▸ **Task goal**: Give every line of the records exactly, please, from the first up to and including the one containing "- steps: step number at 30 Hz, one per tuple".

▸ **Data items**:
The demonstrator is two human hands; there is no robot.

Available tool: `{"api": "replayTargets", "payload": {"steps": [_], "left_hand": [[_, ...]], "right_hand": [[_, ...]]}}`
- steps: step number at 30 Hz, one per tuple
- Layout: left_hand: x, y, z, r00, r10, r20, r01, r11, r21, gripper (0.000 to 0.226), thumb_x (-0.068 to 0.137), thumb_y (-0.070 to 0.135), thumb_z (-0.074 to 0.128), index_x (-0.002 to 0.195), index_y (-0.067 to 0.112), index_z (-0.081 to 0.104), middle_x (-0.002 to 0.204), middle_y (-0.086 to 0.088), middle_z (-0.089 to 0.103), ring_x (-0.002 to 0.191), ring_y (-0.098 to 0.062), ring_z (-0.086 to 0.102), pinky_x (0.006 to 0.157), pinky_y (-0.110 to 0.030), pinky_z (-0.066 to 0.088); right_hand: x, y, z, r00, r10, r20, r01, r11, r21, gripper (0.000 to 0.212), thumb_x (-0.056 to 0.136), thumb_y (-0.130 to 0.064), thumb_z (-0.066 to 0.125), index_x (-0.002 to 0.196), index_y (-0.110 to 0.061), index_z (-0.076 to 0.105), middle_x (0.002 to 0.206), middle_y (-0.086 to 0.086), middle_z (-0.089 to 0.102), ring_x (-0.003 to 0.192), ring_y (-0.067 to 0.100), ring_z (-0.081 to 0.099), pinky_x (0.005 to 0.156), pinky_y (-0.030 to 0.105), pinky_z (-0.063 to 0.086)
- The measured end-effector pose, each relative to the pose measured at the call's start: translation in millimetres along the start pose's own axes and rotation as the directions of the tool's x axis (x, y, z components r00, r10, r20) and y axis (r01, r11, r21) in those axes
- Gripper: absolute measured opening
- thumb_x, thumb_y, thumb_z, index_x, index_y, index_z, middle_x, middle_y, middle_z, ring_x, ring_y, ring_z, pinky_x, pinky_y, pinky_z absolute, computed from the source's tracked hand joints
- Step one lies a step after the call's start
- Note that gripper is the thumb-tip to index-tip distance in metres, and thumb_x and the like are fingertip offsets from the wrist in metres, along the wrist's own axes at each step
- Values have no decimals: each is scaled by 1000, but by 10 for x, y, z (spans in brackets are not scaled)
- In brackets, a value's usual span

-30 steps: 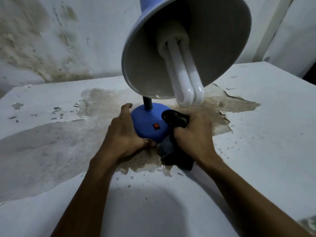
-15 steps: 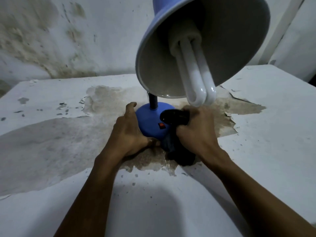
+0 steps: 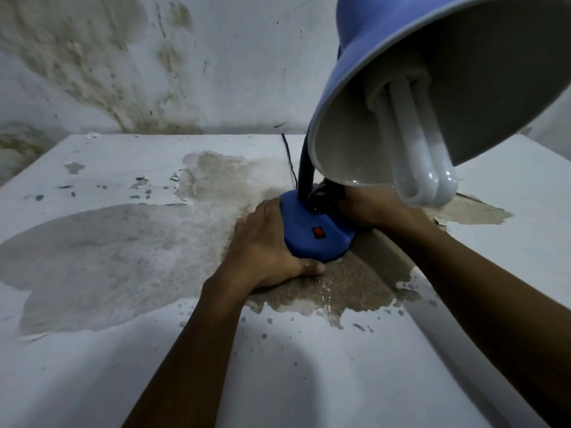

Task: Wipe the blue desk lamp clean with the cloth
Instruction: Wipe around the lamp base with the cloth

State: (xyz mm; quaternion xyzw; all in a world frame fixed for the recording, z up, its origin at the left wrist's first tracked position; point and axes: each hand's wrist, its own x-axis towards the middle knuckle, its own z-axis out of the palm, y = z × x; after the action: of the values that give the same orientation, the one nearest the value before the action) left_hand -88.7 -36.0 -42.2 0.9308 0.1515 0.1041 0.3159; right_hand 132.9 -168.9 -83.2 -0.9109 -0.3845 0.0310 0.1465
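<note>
The blue desk lamp (image 3: 318,233) stood on the worn middle of the surface (image 3: 123,350), its round base just in front of me and its dark neck (image 3: 304,171) rising from the far side of the base, then bending toward me and to the right. My left hand (image 3: 265,251) lay against the left flank of the base, fingers curved along its rim and thumb at the near edge, bracing it. To the right of the neck, my right hand (image 3: 374,208) gripped the dark cloth (image 3: 321,194), bunched against the top of the base where the neck comes up. So the part I was wiping sat just left of my right grip, and that hand was the nearer one to it. Above it the shade (image 3: 463,81) and bulb (image 3: 420,162) hung low, leaving little headroom. I judged the right side and near side of the base offered open room; the surface's edges were well apart from the lamp.
</note>
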Motion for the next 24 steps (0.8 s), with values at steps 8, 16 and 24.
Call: {"api": "replayTargets", "payload": {"steps": [8,16,24], "left_hand": [[-6,-35,-73,999,36,8,-36,996,-77,96,53,46,90,135,30,41,120,9,57,107,-10,54,88,-22,42],[37,-199,-71,989,-145,-10,135,945,-296,151,47,39,94,152,20,-13,147,-1,46,133,-20,44,93,-18,31],[57,-196,-27,979,-196,-53,170,933,-317,154,40,39,95,153,23,-9,148,-5,44,133,-23,44,91,-20,32]], "right_hand": [[-585,-1009,-324,932,-352,-88,315,905,-288,25,93,-21,58,115,-17,68,110,1,65,90,17,58,68,17,40],[-521,-1533,-207,926,-294,-235,214,925,-313,22,95,-22,52,95,-16,73,90,5,72,88,29,66,73,40,50],[-376,-1615,-189,894,-366,-257,254,889,-380,19,98,-14,47,91,-12,64,85,7,67,77,29,66,64,41,54]]}}
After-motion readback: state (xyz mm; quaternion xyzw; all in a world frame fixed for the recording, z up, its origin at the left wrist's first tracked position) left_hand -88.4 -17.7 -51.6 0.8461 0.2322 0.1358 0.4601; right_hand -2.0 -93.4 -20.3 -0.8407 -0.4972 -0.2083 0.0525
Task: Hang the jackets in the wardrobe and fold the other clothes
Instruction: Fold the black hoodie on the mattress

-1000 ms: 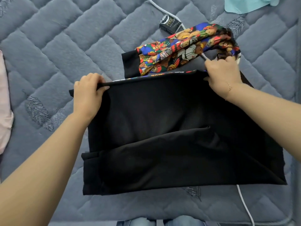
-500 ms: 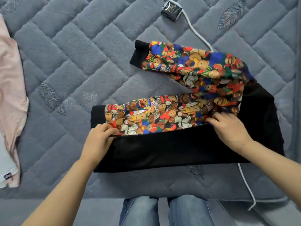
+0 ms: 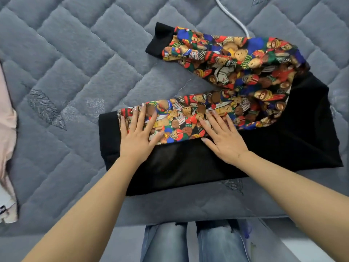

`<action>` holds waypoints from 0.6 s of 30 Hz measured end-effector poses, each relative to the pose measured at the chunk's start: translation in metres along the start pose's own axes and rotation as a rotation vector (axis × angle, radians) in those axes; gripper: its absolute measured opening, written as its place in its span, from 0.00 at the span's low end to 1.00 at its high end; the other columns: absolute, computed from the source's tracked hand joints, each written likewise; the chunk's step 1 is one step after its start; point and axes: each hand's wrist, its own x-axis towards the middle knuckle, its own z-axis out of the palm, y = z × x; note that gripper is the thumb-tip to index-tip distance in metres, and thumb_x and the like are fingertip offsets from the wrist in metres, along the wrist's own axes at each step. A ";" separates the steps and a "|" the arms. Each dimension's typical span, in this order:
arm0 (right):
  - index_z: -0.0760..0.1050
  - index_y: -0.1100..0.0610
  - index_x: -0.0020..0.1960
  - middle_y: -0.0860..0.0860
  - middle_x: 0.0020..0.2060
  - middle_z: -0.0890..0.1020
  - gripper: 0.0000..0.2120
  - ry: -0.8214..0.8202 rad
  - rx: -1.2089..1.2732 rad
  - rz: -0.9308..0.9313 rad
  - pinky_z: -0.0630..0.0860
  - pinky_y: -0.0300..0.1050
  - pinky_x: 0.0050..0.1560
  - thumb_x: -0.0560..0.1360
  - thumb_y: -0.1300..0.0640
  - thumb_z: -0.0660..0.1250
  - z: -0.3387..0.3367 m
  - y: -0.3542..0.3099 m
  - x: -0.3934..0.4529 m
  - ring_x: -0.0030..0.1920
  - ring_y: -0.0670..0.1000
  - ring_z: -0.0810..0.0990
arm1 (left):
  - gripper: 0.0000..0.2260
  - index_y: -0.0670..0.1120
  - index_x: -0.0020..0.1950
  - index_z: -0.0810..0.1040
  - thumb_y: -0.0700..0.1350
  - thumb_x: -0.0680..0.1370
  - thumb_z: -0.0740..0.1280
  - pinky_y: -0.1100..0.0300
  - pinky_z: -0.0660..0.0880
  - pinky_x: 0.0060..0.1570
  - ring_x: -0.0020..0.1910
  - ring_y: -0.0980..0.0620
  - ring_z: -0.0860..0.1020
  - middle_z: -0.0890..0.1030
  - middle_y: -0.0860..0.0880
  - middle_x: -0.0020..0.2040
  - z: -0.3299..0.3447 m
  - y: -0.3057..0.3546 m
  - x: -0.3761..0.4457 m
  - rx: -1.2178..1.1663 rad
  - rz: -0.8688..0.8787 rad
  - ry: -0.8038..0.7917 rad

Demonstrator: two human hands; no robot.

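Observation:
A black sweatshirt with teddy-bear print sleeves lies folded on the grey quilted bed. One printed sleeve lies flat across the black body; the other printed sleeve stretches out behind it with its black cuff to the left. My left hand lies flat with spread fingers on the near sleeve by its cuff. My right hand presses flat on the same sleeve and the black fabric edge.
A pink and white garment lies at the bed's left edge. A white cable runs off the top behind the sweatshirt. My jeans-clad legs stand against the bed's front edge.
Both hands have let go of the black fabric edge and now lie flat on the near printed sleeve. The black body had been folded down toward me, baring that sleeve.

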 end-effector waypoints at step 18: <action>0.79 0.61 0.52 0.54 0.48 0.78 0.16 0.711 0.569 0.343 0.68 0.36 0.58 0.72 0.73 0.58 -0.114 0.114 -0.051 0.53 0.53 0.75 | 0.10 0.45 0.60 0.78 0.42 0.79 0.65 0.59 0.70 0.58 0.58 0.50 0.75 0.77 0.49 0.58 -0.154 0.162 0.119 -0.761 0.126 0.330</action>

▸ **Written reply**:
The demonstrator is two human hands; there is no robot.

Available tool: `{"api": "replayTargets", "payload": {"steps": [_], "left_hand": [[_, ...]], "right_hand": [[_, ...]]}}`
- steps: step number at 30 Hz, one per tuple

Nothing else belongs in the output.